◆ WHAT THE TASK REQUIRES ◆
Reproduce each line from the first in the data through the line that contains "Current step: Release" exactly; give nothing else.

-.-.-

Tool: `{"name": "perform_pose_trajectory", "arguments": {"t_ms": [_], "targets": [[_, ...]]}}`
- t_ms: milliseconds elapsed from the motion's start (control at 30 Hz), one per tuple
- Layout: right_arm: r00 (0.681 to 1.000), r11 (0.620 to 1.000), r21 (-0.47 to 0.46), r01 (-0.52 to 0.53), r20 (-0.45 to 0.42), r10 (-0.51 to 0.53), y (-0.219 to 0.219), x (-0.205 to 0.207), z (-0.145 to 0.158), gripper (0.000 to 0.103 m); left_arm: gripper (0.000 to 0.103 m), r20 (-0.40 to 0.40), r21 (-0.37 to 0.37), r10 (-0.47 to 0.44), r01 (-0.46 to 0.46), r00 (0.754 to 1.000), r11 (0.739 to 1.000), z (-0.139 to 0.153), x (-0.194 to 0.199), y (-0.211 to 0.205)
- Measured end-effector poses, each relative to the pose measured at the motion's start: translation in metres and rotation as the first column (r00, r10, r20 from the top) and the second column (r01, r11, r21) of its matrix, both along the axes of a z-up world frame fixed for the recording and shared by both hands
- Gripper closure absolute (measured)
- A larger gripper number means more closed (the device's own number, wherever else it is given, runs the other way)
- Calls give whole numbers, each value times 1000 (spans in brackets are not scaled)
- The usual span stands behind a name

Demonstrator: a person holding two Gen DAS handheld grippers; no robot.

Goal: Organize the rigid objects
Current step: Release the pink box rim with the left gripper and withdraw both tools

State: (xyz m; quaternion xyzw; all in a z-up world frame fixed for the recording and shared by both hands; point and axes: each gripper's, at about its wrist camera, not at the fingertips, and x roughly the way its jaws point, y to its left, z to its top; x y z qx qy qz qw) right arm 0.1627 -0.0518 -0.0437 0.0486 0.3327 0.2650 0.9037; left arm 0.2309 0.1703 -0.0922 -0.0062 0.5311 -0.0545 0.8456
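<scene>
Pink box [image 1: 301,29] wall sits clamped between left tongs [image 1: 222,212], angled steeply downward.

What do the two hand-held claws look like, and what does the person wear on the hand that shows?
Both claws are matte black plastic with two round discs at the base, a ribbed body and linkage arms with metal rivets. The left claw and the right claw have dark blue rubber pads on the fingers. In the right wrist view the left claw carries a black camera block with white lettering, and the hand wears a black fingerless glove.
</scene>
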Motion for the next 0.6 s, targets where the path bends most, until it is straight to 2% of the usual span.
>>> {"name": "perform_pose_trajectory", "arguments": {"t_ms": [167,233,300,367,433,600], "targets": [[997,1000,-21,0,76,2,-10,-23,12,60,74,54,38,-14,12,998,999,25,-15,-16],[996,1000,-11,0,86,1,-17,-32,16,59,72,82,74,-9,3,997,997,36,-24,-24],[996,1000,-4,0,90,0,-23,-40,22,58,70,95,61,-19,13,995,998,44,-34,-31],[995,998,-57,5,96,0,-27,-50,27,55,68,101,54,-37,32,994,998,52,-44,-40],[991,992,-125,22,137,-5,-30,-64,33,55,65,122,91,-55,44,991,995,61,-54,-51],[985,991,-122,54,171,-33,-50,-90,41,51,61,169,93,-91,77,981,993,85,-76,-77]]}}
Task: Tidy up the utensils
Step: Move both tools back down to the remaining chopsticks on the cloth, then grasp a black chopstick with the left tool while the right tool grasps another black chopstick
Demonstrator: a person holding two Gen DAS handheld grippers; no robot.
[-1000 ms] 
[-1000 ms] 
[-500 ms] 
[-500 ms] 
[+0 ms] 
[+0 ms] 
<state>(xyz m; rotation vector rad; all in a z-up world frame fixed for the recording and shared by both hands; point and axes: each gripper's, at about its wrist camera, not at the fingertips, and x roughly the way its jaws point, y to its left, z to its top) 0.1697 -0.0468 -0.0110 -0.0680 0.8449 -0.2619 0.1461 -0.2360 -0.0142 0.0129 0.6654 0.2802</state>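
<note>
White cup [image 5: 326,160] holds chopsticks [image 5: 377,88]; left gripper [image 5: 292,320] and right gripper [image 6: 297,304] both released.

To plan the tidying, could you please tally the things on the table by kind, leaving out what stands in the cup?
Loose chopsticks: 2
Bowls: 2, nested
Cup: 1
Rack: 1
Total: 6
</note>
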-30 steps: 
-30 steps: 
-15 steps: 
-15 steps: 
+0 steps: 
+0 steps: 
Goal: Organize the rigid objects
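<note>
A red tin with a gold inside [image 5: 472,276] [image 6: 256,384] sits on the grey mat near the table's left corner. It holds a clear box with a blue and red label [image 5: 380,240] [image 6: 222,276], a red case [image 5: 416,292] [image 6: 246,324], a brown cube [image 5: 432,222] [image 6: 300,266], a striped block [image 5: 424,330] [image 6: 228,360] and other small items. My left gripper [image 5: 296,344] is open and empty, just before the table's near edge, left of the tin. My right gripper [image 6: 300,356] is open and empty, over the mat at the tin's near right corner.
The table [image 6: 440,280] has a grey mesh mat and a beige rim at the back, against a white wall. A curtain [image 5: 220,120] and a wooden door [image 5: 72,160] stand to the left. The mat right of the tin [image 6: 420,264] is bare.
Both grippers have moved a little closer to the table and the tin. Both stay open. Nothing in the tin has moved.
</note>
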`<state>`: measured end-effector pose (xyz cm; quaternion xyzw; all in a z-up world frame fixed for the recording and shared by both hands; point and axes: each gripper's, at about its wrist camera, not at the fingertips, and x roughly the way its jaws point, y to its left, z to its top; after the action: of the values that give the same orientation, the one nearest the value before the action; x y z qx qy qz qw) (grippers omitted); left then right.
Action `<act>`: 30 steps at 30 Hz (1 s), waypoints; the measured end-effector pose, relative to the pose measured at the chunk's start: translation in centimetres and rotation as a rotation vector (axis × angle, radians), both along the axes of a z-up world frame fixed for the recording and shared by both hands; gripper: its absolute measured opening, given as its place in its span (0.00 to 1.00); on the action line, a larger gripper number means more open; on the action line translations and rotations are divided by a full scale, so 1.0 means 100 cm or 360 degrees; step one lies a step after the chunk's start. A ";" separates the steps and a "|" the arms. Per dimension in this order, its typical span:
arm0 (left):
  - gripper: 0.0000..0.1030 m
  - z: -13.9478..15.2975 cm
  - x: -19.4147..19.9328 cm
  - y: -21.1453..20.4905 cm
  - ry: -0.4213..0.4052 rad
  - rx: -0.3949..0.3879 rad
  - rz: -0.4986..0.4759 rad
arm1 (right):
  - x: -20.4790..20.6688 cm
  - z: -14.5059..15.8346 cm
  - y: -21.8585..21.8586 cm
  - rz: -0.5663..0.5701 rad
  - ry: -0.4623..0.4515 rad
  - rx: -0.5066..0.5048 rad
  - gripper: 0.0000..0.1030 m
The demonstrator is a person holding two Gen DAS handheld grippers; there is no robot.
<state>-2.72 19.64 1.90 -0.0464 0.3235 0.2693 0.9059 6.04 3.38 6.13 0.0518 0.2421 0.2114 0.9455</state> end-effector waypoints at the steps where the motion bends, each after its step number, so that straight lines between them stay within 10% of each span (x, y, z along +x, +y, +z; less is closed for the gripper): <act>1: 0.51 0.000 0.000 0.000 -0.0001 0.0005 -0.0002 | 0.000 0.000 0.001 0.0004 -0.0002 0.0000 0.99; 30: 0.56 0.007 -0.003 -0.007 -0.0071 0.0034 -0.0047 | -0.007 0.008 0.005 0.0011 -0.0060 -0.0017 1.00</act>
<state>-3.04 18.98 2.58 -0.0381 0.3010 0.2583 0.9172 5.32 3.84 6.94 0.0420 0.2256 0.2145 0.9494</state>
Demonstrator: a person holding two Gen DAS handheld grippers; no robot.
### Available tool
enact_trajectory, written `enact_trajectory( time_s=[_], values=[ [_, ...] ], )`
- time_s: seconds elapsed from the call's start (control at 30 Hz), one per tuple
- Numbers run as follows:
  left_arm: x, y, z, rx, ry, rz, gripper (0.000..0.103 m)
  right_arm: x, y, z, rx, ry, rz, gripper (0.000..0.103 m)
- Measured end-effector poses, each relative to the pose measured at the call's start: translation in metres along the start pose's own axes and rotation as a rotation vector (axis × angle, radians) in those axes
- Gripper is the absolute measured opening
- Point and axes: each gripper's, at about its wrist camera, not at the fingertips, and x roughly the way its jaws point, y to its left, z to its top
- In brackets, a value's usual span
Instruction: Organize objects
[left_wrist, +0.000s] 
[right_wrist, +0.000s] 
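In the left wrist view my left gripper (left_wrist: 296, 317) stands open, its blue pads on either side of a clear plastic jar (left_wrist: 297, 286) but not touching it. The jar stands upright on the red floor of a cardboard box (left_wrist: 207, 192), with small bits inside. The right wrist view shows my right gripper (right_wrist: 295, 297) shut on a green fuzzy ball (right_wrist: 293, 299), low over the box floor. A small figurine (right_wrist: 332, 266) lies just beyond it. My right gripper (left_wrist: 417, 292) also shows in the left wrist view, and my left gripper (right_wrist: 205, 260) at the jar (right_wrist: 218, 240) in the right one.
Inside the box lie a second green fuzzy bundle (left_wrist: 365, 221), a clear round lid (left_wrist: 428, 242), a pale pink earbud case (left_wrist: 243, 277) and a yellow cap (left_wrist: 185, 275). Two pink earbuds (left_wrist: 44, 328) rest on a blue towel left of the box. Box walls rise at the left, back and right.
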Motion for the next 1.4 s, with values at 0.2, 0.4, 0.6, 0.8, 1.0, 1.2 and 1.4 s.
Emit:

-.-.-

◆ SOLUTION FOR THIS TASK ◆
Tool: `{"name": "perform_pose_trajectory", "arguments": {"t_ms": [_], "targets": [[_, ...]]}}`
- t_ms: milliseconds elapsed from the motion's start (control at 30 Hz), one per tuple
- Layout: right_arm: r00 (0.681 to 1.000), r11 (0.620 to 1.000), r21 (-0.47 to 0.46), r01 (-0.52 to 0.53), r20 (-0.45 to 0.42), r10 (-0.51 to 0.53), y (-0.219 to 0.219), x (-0.205 to 0.207), z (-0.145 to 0.158), gripper (0.000 to 0.103 m); left_arm: gripper (0.000 to 0.103 m), r20 (-0.40 to 0.40), r21 (-0.37 to 0.37), r10 (-0.47 to 0.44), r01 (-0.46 to 0.46), r00 (0.754 to 1.000), r11 (0.739 to 1.000), z (-0.139 to 0.153), x (-0.194 to 0.199), y (-0.211 to 0.205)
- Measured end-effector poses, each relative to the pose measured at the motion's start: translation in metres and rotation as the first column (r00, r10, r20 from the top) and the second column (r01, r11, r21) of its matrix, both along the axes of a z-up world frame fixed for the recording and shared by both hands
- Gripper closure absolute (measured)
- A larger gripper number means more closed (the device's own number, wherever else it is given, runs the other way)
- Calls give whole numbers, each value times 1000 (spans in brackets are not scaled)
- The usual span stands behind a name

Demonstrator: a person holding two Gen DAS handheld grippers; no robot.

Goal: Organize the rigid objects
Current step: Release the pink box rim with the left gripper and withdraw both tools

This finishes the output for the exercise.